Aim of the exercise:
The output should contain the listing word for word and no pictures.

** Opening Dataset extract block **

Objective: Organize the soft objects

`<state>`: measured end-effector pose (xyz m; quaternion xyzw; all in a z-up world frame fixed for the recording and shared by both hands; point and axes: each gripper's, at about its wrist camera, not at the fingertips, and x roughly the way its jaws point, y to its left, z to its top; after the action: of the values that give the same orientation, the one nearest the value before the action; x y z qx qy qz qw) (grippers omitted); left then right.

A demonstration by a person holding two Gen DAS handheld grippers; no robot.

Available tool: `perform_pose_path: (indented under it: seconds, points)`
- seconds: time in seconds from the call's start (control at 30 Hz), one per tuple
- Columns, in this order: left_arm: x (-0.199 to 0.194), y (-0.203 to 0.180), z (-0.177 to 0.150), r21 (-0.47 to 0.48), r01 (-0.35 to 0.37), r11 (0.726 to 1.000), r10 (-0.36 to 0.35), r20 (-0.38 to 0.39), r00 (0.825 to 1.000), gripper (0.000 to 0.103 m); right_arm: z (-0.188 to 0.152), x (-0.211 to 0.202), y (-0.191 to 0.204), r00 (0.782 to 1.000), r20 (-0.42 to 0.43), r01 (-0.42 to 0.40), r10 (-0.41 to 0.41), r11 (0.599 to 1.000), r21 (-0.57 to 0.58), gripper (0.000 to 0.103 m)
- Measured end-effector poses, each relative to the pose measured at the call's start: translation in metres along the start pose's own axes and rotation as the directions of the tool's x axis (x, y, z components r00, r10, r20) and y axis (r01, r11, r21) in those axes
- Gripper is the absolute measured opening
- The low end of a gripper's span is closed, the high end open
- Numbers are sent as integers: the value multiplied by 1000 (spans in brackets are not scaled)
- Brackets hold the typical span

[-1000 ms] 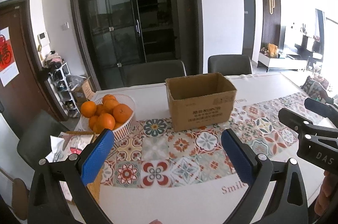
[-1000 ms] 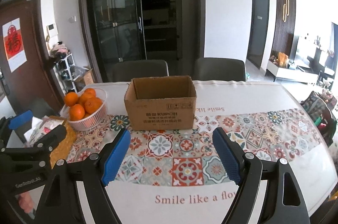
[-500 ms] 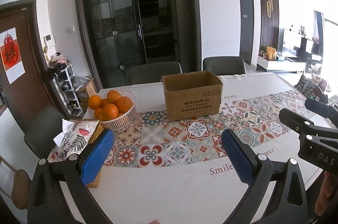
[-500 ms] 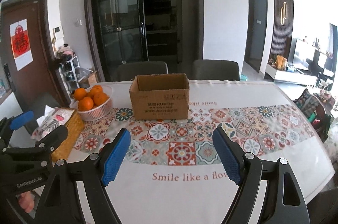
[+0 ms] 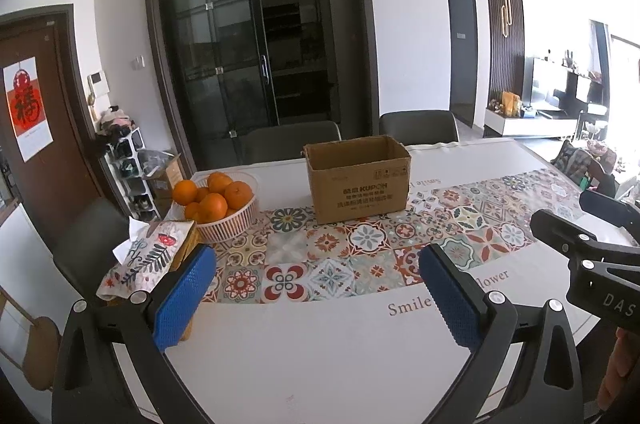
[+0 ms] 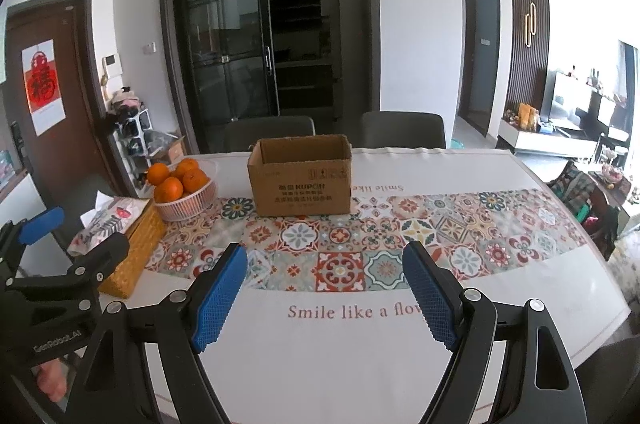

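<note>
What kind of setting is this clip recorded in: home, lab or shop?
Most likely a home dining area. A table with a white tile-patterned tablecloth holds a white basket of oranges and an open brown cardboard box; grey dining chairs stand behind it, and a living room opens at the right.

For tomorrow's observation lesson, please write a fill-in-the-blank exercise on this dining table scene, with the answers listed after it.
1. The white ribbed basket holds ____ fruit.
2. The brown cardboard box stands with its top ____.
3. The woven yellow tissue box sits to the ____ of the basket in both views.
4. Both hand-held grippers hold ____.

Answers: orange; open; left; nothing
</note>
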<state>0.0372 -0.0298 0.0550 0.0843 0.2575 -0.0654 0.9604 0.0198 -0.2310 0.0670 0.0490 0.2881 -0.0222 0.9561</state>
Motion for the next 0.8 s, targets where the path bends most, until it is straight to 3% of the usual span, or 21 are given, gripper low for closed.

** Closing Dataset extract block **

Solved problem:
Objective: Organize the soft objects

`<state>`: measured end-effector pose (xyz m; quaternion xyzw; all in a z-up world frame fixed for the recording and shared by both hands; point and axes: each gripper's, at about its wrist camera, not at the fingertips, and x roughly the way its jaws point, y to its left, z to its top; after the action: of the values that give the same orientation, the one nearest the value before the action; x y z qx qy qz qw) (grippers omitted); left then right.

A demonstration by a person holding two Gen DAS handheld grippers; no robot.

Available tool: `perform_pose_path: (indented under it: seconds, points)`
- seconds: time in seconds from the call's start (control at 30 Hz), one per tuple
- Columns, in this order: left_arm: x (-0.199 to 0.194), y (-0.203 to 0.180), z (-0.177 to 0.150), r21 (-0.47 to 0.48), r01 (-0.35 to 0.37), r11 (0.726 to 1.000), r10 (-0.36 to 0.35), r20 (-0.38 to 0.39), r00 (0.825 to 1.000), gripper (0.000 to 0.103 m); right_arm: z (-0.188 to 0.152), x (-0.211 to 0.202), y (-0.191 to 0.204), r00 (0.782 to 1.000), r20 (-0.42 to 0.43), r01 (-0.42 to 0.40), r10 (-0.41 to 0.41), r11 (0.599 to 1.000), r21 (-0.57 to 0.58), gripper (0.000 to 0.103 m)
- Measured end-effector poses, each relative to the pose measured at the call's start: translation in metres along the start pose's own axes and rotation as the directions of the tool's x axis (x, y, z components r00, r10, r20) and y axis (r01, r11, r21) in those axes
- Gripper is the absolute measured opening
- The low end of a gripper's span is closed, the high end open
- Numbers are sent as integers: the value multiplied by 1000 (spans in brackets are not scaled)
- Brackets hold the typical span

[-1000 ms] 
[-1000 ms] 
[-500 ms] 
[-500 ms] 
[+0 ms] 
[+0 ms] 

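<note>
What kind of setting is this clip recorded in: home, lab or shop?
Most likely a home dining area. A table with a white tile-patterned tablecloth holds a white basket of oranges and an open brown cardboard box; grey dining chairs stand behind it, and a living room opens at the right.

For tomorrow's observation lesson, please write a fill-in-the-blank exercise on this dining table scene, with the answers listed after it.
1. The white ribbed basket holds ____ fruit.
2. The brown cardboard box stands with its top ____.
3. The woven yellow tissue box sits to the ____ of the basket in both views.
4. Both hand-held grippers hold ____.

Answers: orange; open; left; nothing
</note>
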<state>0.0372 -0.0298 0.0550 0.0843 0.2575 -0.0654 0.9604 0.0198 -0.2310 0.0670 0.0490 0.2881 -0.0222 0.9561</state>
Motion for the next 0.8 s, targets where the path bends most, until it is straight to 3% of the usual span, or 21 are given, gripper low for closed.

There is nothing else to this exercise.